Exercise
Below is a listing. Quote from it, exactly, the lines from the one containing "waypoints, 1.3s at" down to the one containing "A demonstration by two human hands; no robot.", both ends included, and nothing else.
--- START ---
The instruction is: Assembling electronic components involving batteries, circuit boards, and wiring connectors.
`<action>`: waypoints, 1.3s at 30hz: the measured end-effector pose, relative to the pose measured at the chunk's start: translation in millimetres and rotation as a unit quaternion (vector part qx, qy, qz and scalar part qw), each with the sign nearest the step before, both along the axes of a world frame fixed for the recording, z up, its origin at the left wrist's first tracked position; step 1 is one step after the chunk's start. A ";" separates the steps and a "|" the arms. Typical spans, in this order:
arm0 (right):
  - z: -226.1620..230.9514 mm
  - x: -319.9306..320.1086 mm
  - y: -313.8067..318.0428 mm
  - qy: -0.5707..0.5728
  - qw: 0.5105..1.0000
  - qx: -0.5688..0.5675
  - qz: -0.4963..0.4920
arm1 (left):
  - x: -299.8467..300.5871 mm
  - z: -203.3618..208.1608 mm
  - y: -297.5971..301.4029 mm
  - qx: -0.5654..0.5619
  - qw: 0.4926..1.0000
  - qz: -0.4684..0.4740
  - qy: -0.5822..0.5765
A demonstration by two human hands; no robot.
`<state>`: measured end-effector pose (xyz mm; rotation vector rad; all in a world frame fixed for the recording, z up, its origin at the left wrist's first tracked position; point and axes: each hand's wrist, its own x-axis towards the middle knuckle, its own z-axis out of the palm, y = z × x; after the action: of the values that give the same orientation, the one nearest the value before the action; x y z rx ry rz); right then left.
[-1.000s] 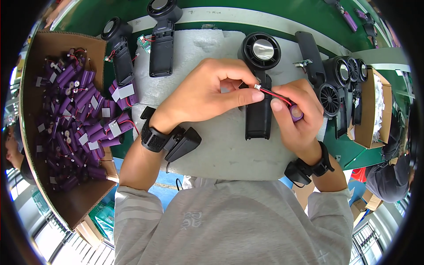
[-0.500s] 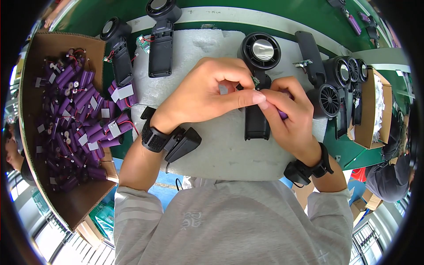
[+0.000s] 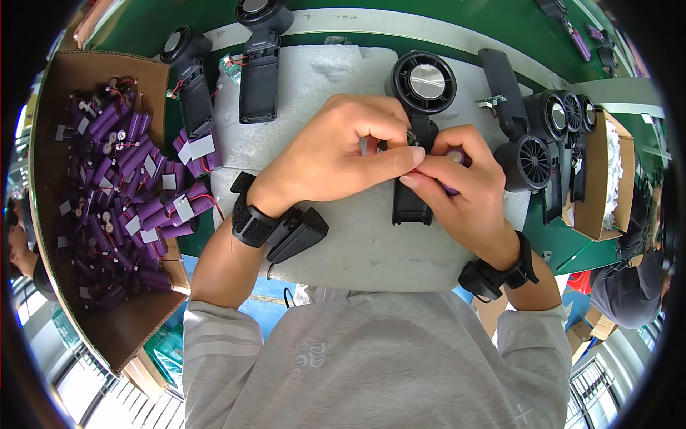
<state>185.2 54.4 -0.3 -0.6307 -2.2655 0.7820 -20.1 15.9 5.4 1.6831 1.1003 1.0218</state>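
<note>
A black handheld fan [image 3: 411,204] with a round head and silver centre lies in front of me, its handle pointing toward me. Over that handle, the thumbs and fingers of both hands meet. My left hand [image 3: 343,157] is closed in a pinch on a small circuit board [image 3: 411,136], which shows only at its edge. My right hand [image 3: 471,193] curls around a purple battery [image 3: 457,154], mostly covered by the fingers. Its thumb and forefinger are pressed together beside my left thumb; whatever lies between the fingertips, perhaps a wire or plug, is hidden.
On the left stands a cardboard box [image 3: 107,63] of purple batteries with wires. Two opened fan bodies [image 3: 259,86] lie at the back left, circuit boards dangling. Several more fans [image 3: 527,163] are on the right beside a carton [image 3: 597,214] of white pieces. A foam mat [image 3: 343,243] lies beneath.
Both hands stay together over the fan handle, with fingertips shifting slightly. The battery's end shows more between the right fingers, and the fan handle has swung a little left.
</note>
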 end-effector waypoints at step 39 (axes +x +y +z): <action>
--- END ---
Task result
`<action>`: waypoints, 1.3s at 30hz: the measured end-effector pose, relative to the pose measured at the chunk's start: translation in millimetres and rotation as a unit quaternion (vector part qx, qy, qz and scalar part qw), each with the sign nearest the step before, both along the axes of a world frame fixed for the recording, z up, its origin at the left wrist's first tracked position; step 1 is one step after the chunk's start. A ";" separates the steps and a "|" the arms. Typical spans, in this order:
arm0 (right):
  - z: -226.1620..230.9514 mm
  - x: -319.9306..320.1086 mm
  - y: -313.8067..318.0428 mm
  - qy: -0.5707..0.5728
  - qw: 0.5105..1.0000
  - qx: -0.5688..0.5675
  - qz: -0.4963..0.4920
arm1 (left):
  - x: -299.8467..300.5871 mm
  - z: -203.3618..208.1608 mm
  - y: -297.5971..301.4029 mm
  - qx: -0.5654..0.5619
  - qw: 0.4926..1.0000
  - qz: -0.4684..0.4740
  - qy: -0.5822..0.5765
A demonstration by two human hands; no robot.

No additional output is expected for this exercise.